Digging Deep: Climate change could mean increased pathogen transmission



Global warming is inevitably going to change biogeography, causing shifts in habitats. Species will come in contact with other species with whom they had no prior contact whatsoever. Mammals and viruses will be no exceptions, and the number of pathogens jumping from one mammal species to another related species (most viruses are transferred only between related species) will only increase, according to a new study in Nature by a team of climate scientists and biologists.

In this study, Carlson et al. (2022) ask a pertinent question: will climate change increase the risk of viral transmission in the future? Global warming will drive species intolerant to high temperatures to cooler climes. In particular, this refers to the high-altitude regions of the tropics, for the tropics have the highest biodiversity. This will bring together species of wildlife that have, thus far, been geographically isolated. By even the most conservative estimates, ‘many species’ geographic ranges are projected to shift a hundred kilometres or more in the next century.’ Further, the study says that even if the cap on increasing temperatures by no more than 2 °C is observed, the instances of species running into each other for the first time is likely to double.

Given that these host-animals will introduce their pathogens to newer environments, what implications might it have for first-time viral transmissions to other species, including humans?

The exercise entailed developing models that simulated changing habitats and virus jump-overs over a five-year period. The model pertaining to changing biogeography tries to find out where most mammal species would move in the event of global warming. The focus on mammals is explained by their direct relevance for human health, besides the fact that they have the most complete biodiversity data available. This is supplemented by the parallel model on viral transmission that builds up on a previous study. Given the information about species coming into contact with each other for the first time, the viral transmission model tries to measure the instances of cross-species viral spill overs.

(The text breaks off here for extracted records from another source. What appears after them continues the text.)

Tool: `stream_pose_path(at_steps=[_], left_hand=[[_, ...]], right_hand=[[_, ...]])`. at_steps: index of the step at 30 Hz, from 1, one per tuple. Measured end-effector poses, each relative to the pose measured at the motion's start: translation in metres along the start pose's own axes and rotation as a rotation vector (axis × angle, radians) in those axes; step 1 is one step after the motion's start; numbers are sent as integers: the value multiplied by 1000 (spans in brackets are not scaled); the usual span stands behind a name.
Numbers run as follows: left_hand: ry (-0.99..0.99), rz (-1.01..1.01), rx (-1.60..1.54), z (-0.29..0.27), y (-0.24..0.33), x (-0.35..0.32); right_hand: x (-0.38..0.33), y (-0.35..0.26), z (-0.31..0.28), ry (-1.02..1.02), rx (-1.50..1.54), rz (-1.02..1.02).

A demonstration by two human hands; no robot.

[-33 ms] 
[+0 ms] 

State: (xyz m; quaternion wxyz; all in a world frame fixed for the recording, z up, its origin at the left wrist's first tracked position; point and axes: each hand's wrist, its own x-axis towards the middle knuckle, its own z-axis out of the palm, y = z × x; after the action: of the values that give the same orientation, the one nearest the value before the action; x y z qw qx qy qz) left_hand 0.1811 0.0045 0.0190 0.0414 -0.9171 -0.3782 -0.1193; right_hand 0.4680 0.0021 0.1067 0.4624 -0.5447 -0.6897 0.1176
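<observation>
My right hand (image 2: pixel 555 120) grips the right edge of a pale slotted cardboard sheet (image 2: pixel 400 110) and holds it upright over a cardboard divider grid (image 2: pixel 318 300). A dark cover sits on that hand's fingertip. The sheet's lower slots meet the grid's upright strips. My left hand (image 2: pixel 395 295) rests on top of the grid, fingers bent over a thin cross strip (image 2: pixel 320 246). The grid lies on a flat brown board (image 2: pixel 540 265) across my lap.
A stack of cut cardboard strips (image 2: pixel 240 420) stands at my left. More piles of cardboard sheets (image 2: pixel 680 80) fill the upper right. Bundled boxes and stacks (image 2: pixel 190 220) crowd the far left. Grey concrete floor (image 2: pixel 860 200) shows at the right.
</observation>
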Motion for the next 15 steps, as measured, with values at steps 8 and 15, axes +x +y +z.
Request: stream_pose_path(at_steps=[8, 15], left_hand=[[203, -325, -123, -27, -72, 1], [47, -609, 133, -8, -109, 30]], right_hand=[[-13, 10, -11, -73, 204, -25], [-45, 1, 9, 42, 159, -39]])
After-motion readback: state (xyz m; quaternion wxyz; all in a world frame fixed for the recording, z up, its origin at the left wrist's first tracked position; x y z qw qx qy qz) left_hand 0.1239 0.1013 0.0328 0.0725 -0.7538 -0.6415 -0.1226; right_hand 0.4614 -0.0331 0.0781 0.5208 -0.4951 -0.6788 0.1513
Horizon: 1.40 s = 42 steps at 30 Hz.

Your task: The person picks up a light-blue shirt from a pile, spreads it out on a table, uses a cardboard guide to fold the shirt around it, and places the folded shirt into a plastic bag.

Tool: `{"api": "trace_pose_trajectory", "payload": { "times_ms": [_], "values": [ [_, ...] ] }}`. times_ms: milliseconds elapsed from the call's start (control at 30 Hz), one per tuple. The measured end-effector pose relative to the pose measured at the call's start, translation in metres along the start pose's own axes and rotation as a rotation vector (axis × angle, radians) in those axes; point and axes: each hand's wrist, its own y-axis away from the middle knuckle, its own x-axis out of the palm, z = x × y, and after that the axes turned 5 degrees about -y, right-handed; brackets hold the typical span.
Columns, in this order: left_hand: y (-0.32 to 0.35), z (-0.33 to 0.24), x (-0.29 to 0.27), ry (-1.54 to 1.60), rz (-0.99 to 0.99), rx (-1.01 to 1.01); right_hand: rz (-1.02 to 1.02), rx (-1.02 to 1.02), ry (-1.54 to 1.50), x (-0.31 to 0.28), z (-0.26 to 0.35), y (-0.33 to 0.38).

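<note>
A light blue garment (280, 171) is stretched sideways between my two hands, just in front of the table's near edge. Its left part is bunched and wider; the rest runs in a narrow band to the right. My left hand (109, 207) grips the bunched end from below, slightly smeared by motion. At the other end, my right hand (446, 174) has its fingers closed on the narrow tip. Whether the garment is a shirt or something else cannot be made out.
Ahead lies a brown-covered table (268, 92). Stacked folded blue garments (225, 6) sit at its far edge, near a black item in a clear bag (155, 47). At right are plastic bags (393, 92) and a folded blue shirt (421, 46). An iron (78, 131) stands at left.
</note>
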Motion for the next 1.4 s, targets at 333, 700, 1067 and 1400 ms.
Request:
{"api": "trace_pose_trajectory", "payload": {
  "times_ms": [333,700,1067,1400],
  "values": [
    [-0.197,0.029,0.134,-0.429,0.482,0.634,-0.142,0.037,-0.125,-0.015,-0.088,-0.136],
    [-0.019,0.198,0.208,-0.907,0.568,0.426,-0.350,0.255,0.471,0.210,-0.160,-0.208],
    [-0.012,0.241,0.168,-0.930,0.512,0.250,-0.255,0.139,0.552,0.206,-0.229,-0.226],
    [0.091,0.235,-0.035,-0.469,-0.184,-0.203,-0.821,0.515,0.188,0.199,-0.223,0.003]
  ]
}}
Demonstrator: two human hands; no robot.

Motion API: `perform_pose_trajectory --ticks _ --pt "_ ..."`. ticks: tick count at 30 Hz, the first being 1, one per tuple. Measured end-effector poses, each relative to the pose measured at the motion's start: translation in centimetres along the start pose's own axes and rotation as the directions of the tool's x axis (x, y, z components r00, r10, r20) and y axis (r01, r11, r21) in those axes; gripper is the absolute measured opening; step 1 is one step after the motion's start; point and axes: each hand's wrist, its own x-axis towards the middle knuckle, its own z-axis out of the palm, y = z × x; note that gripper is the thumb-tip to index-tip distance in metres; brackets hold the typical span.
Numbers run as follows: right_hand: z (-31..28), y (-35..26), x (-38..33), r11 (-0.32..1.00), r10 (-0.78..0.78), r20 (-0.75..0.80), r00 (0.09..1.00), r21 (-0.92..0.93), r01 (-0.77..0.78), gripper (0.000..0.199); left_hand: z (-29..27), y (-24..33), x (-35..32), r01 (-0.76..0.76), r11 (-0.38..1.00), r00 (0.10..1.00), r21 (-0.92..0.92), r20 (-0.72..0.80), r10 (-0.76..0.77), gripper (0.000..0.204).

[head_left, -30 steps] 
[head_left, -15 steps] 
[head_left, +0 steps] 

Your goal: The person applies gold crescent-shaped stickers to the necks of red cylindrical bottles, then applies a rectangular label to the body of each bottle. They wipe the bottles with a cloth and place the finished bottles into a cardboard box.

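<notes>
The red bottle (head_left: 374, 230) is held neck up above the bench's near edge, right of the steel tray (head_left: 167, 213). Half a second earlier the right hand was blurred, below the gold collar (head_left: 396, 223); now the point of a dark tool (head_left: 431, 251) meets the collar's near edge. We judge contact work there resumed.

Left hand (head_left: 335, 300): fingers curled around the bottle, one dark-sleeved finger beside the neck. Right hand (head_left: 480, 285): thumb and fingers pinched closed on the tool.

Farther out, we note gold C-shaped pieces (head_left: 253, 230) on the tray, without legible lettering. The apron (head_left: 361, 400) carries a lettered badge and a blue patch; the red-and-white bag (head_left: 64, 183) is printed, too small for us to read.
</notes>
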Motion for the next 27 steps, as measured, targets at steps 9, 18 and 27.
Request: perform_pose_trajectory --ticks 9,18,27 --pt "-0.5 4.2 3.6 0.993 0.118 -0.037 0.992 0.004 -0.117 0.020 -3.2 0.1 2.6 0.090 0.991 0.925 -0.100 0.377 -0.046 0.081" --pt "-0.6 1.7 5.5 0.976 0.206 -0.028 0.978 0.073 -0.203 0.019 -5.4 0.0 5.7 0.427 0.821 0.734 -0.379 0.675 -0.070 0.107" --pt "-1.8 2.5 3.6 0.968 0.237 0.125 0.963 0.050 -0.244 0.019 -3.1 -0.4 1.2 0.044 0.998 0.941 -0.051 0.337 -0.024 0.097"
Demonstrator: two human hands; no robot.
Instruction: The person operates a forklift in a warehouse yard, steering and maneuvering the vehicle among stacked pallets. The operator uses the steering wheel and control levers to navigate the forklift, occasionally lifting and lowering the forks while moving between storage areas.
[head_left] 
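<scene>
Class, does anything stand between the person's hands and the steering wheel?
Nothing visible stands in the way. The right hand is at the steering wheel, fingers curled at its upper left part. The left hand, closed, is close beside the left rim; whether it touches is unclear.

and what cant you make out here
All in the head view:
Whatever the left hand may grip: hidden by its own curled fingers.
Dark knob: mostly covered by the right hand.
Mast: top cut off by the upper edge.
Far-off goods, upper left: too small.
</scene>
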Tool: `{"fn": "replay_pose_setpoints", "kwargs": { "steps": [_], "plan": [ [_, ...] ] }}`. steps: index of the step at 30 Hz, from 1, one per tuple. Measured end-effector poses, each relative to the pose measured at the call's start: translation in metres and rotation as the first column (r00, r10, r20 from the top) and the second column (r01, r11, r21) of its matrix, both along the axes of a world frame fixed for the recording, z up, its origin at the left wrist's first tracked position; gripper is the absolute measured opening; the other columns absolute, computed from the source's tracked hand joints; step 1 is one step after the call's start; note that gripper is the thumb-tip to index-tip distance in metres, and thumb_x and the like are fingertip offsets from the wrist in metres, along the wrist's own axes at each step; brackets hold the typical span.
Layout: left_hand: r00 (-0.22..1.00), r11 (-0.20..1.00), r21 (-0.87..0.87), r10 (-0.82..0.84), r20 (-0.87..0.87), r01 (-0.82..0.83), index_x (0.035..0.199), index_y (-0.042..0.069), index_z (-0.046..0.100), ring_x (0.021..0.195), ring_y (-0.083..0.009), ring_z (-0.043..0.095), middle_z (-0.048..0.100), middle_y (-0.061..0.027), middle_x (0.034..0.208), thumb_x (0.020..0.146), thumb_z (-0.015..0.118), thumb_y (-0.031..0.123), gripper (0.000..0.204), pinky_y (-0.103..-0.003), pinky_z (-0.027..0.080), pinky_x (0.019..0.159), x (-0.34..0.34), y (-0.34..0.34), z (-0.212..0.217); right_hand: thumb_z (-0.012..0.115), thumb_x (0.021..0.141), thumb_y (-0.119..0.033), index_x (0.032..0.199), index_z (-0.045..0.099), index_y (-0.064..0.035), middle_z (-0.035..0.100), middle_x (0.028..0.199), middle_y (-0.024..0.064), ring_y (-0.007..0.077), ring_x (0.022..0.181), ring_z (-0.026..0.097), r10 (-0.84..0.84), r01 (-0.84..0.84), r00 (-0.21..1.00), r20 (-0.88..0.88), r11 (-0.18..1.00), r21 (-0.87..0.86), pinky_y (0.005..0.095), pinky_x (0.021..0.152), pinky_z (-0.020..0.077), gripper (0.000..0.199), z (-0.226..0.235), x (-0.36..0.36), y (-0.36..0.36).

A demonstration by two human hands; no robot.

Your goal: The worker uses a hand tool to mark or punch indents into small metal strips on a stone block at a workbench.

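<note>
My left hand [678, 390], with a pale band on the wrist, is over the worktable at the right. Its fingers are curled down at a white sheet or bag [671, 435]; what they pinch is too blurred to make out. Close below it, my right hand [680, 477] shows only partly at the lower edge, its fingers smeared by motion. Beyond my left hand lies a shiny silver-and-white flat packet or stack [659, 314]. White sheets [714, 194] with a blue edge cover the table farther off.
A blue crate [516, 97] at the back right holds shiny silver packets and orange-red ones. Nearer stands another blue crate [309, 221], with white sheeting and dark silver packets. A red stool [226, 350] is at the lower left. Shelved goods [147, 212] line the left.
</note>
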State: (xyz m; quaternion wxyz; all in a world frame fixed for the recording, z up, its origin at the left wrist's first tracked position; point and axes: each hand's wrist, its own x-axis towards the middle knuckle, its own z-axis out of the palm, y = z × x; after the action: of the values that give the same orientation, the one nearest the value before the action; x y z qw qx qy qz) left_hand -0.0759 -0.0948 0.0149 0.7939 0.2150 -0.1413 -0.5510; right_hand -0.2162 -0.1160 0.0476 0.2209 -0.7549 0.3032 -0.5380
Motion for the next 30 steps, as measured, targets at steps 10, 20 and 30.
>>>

These first-time-contacts will be the highest in the tropics i.e. Asia or Africa. There are two reasons for this. One, the tropics have the highest biodiversity and the highest population density, increasing the risk of transmission. Two, when species migrate latitudinally, they tend to carry the same species that already existed in their community earlier. On the other hand, migrations along altitudes at the same latitude tends to bring more previously geographically isolated species in contact and give rise to newer community compositions.

Bats will have a significant role to play in such a scenario, because (a) they harbour a diverse range of viruses, (b) are airborne mammals, and their ‘dispersal capacity’ likely to be hindered by changing biogeography, and (c) constitute nearly twenty percent of the mammalian fauna. Factors like the inability to fly, body size, nutritional requirements do place their own constraints on an individual or species. The study argues that these constraints are going to reduce the number of first encounters by 61% and associated viral sharing events by 70%. However, unlike other flightless mammals, where the inability to fly renders them incapable of colonising newer areas to their fullest potential, bats are rather unbridled.

A case in point is the coronavirus pandemic, which, according to many studies, had its origins in zoonotic transmission. In case of both the 2002 SARS-CoV (Severe Acute Respiratory Syndrome – Coronavirus) and the 2012 MERS-CoV (Middle East Respiratory Syndrome – Coronavirus) outbreaks, the scientific consensus is that the viruses had originated in bats. Then, they jumped over to civets (for SARS-CoV) and dromedary camels (MERS – CoV), and then, finally, to humans. Genomic sequences of 2019 novel coronavirus (2019-nCoV; the coronavirus we are most familiar with as of now) bear close resemblance to SARS-like coronaviruses that originated in bats. Again, bats might have been the original hosts of the nCoV, and an animal sold in Wuhan, China, acted as an intermediate to humans.

Studies over the last few decades have well-testified to the ability of bats to traverse large distances over small timescales. Carlson et al. (2022) observe that even nonmigratory bats can travel hundreds of kilometres within a lifetime, whereas small mammals are able to cover only a fraction of that distance. This also means that bats can breed and mate over continental scales – and, therefore, transmit even more viruses.

This ultimately has repercussions for human health. Even in the best-case scenario, wherein temperature increase does not surpass 2 °C, a ‘total of 0.3 million first encounters would lead to 15311 novel sharing events.’ In order to illustrate this, the study modelled the potential spill over of Ebola virus (ZEBOV). They found that even accounting for no more than a 2 °C increase in temperature and constraints imposed by the species’ physiology, the thirteen host species of ZEBOV are likely to ‘produce almost one hundred new viral sharing events,’ taking viruses like ZEBOV far beyond their current confines. Tropical areas with high human populations — like the Sahel, the Ethiopian highlands and the Rift Valley, India, eastern China, Indonesia and Philippines — are the ones where we are likely to witness maximum viral sharing by 2070.

Researchers caution that the inevitability of this scenario should not be misinterpreted ‘as a justification for inaction.’ Rather, nations and governments should buttress their public health infrastructure systems as well as their wildlife disease surveillance in order to shield themselves against these as-yet-unforeseen impacts of climate change.